TASK TO COMPLETE> Of the lines in the data below, count the ones holding the string "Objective", and answer with that number only.

MATERIAL PROVIDED>

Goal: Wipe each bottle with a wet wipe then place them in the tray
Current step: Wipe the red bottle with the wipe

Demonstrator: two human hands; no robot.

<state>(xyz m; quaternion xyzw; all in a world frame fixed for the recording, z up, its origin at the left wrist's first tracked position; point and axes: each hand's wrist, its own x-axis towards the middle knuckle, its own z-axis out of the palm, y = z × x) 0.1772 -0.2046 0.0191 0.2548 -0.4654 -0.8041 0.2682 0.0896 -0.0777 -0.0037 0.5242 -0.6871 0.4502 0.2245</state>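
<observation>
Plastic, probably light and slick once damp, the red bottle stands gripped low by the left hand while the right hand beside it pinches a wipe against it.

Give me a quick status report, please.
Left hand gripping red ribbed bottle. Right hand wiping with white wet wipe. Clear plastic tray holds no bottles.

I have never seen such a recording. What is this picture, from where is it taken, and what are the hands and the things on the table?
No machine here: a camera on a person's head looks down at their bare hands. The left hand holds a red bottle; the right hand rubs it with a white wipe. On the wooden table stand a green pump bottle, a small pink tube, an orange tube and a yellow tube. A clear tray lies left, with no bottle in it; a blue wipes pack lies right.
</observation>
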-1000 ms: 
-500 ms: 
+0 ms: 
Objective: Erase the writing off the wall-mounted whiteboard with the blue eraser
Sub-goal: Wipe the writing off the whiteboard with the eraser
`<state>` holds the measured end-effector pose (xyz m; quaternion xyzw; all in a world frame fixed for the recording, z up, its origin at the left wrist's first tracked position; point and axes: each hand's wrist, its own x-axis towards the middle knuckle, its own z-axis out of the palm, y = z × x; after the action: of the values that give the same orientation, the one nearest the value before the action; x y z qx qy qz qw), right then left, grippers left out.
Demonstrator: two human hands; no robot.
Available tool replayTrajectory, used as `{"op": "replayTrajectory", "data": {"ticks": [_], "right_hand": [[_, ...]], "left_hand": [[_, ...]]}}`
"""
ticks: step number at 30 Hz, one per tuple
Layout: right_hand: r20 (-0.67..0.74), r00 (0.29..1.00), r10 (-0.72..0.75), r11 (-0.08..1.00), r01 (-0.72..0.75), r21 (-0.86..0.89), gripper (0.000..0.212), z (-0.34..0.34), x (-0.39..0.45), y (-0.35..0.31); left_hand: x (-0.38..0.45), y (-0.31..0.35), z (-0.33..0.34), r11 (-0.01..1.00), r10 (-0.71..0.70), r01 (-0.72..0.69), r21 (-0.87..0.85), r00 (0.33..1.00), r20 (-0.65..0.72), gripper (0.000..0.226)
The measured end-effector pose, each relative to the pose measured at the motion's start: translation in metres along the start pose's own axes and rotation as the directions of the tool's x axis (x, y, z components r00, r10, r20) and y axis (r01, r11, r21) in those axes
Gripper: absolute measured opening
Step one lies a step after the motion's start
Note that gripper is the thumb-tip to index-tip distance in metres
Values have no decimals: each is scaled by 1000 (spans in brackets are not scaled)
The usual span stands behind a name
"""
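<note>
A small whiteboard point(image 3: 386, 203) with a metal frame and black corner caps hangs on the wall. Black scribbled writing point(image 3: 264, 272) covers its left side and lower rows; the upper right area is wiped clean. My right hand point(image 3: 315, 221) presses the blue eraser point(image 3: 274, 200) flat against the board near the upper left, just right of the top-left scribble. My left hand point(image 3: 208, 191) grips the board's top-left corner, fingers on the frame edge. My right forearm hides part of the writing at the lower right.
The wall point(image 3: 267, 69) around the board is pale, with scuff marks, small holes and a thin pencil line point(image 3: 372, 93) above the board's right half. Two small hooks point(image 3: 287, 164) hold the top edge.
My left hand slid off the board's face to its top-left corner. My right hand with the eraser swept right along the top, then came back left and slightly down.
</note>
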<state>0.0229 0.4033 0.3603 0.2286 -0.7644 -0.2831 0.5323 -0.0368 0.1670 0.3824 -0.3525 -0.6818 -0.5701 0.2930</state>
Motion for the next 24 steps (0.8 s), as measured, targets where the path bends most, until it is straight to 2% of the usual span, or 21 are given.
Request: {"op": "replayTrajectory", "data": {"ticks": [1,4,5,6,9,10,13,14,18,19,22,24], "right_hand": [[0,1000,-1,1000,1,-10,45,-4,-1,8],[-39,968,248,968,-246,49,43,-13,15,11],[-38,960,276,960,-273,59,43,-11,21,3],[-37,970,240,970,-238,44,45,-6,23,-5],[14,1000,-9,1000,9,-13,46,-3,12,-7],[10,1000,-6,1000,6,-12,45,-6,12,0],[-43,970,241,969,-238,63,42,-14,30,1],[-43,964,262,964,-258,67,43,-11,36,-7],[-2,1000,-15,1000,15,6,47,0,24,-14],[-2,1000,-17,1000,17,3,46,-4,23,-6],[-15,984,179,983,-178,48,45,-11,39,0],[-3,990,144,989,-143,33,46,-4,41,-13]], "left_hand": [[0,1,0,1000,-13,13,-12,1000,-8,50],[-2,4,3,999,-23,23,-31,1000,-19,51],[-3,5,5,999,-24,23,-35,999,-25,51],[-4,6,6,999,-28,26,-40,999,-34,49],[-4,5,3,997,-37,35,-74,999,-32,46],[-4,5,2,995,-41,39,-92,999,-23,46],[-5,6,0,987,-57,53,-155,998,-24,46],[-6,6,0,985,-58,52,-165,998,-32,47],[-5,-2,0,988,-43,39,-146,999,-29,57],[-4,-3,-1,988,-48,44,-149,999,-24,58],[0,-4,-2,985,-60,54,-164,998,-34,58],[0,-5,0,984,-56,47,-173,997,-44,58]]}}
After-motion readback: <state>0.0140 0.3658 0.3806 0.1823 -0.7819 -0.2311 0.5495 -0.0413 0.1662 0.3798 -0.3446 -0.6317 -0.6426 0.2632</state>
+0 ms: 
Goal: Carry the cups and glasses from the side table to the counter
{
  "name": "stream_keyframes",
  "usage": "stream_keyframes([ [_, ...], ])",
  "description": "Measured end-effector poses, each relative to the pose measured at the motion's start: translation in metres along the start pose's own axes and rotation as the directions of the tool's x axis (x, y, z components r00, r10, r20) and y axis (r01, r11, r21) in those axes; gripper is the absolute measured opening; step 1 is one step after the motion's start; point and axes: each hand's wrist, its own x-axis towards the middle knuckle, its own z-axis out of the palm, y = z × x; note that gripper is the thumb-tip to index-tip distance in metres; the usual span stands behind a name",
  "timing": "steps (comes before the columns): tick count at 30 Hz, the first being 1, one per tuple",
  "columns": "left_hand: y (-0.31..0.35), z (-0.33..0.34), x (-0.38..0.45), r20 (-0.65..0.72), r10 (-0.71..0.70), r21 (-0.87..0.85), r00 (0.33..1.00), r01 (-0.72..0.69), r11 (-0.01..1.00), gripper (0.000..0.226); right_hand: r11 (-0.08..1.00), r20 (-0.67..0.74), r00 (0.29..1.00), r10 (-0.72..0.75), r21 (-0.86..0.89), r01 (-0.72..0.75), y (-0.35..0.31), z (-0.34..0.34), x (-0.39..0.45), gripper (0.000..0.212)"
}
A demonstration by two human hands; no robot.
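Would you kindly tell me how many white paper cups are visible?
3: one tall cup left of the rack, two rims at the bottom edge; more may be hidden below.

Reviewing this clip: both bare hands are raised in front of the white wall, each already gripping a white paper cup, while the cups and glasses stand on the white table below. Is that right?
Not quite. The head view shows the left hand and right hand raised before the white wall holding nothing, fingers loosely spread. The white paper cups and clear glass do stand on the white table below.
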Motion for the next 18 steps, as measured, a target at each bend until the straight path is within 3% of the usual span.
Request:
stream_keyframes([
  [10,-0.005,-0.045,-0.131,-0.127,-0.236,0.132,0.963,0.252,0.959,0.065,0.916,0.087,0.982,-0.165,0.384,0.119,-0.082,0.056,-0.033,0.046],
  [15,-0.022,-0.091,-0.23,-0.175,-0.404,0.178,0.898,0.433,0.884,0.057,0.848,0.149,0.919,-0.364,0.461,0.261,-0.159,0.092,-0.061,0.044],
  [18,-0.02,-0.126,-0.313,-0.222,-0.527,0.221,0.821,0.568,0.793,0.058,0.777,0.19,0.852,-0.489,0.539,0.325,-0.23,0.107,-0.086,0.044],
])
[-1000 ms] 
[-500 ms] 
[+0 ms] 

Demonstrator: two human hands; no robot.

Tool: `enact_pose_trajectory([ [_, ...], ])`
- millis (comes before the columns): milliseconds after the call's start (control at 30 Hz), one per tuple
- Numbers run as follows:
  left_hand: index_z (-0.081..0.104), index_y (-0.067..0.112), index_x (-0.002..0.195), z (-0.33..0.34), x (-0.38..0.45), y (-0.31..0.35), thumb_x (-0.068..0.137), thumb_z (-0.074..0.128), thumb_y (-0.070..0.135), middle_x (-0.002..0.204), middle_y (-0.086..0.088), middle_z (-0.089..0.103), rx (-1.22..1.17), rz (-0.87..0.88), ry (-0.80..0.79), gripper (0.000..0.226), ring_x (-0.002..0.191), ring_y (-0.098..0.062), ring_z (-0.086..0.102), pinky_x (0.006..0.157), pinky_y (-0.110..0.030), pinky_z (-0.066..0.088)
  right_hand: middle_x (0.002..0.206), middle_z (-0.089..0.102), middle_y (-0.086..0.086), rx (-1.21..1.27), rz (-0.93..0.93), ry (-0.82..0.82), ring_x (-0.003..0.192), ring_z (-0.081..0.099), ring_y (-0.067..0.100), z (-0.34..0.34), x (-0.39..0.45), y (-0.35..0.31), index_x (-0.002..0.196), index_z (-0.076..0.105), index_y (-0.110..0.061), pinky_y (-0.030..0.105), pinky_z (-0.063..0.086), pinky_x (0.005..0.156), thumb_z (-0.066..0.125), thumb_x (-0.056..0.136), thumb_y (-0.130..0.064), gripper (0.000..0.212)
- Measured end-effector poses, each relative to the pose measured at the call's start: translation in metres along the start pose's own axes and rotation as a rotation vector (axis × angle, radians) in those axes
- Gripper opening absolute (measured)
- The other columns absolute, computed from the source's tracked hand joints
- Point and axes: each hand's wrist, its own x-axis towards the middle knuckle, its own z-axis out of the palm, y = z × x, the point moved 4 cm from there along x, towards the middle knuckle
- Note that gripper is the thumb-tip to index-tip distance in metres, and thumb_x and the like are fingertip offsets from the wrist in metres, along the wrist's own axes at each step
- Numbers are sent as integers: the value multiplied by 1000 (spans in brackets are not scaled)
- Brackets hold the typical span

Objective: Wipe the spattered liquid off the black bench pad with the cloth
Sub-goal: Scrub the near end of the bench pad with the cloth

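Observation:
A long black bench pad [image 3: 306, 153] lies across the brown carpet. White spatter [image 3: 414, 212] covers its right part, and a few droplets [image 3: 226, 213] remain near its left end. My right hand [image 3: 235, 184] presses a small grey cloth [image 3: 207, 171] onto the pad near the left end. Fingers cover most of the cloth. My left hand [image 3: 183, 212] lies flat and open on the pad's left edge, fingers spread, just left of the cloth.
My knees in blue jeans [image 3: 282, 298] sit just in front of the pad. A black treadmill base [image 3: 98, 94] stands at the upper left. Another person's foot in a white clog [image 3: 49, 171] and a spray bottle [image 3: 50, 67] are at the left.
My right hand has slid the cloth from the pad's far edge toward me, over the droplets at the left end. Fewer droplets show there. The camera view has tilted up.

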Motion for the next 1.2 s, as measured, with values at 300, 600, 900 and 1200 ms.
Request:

EXERCISE RESULT> 2